From the outside, Captain Metias definitely cuts an intimidating figure—he's handsome, serious, and very successful in the military. But that certainly doesn't mean that Metias is cold or unfeeling. When he's talking to his little sister, June, he reveals a side of himself that's extremely noble and thoughtful. He doesn't just blindly follow the Republic or think that poor people are disgusting—in fact, he chides June for saying bad things about poor people and experiences excruciating guilt when he's ordered to kill a little girl for escaping from her Trial.
This was what bothered him. I kept quiet and let him go on.
Metias ran a hand through his hair. "I shot a girl. She'd failed her Trial and tried to escape the stadium. Chian screamed at me to shoot her… and I listened." (2.10.95-96)
And it's this nobility that gets Metias killed. Instead of keeping his mouth shut and following orders (like a certain best friend of his), Metias decides that he cannot morally stand by and let the government continue to administer the plague to its citizens. He has to get out of the military right away. And that's why he ends up dead:
Straight through his intelligent, stupid, stubborn, overprotective heart. (1.4.84)
That would be a knife we're talking about here, folks. Metias gets a knife through his heart because he can't just swallow down his feelings of guilt over being a cog in the Republic's sinister machinery. At least he dies with a clear conscience.
Whereas the Republic definitely has a bad Big Brother complex, Metias happens to be the best big brother ever. He takes care of June as both a brother and as a surrogate parent—since both their parents are dead—and he's always there for her and puts her first, even when it gets in the way of his professional responsibilities. When June gets sick, Metias even skips his own induction ceremony in order to take care of her:
Metias ignored me and placed another cool towel on my head. "I'll be inducted either way," he said. He fed me a purple slice of orange. I remember watching him peel that orange for me; he cut one long, efficient line in the fruit's peel, then removed it all in one piece. (1.4.4)
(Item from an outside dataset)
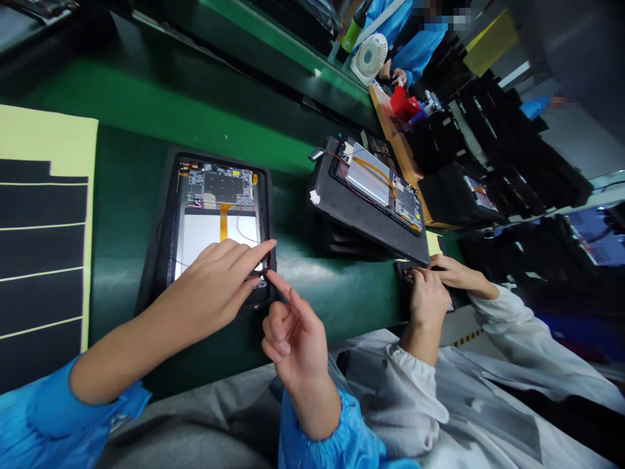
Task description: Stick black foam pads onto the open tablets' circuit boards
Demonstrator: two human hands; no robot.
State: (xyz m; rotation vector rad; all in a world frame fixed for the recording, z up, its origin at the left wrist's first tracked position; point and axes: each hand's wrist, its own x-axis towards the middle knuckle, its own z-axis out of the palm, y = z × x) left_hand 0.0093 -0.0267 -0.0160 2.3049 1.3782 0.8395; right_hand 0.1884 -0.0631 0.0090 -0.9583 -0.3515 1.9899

It is through Metias's kind and loving example that June learns that even if they are serving the Republic, doing so isn't everything. There are things that are more important in life, like taking care of the people you love. That serving the Republic isn't everything only becomes clearer to June after she finds the secret notes Metias has left her, cluing his little sis in on the evil machinations of the government. Even after he dies, Metias cares for and guides his sister. Impressive, right?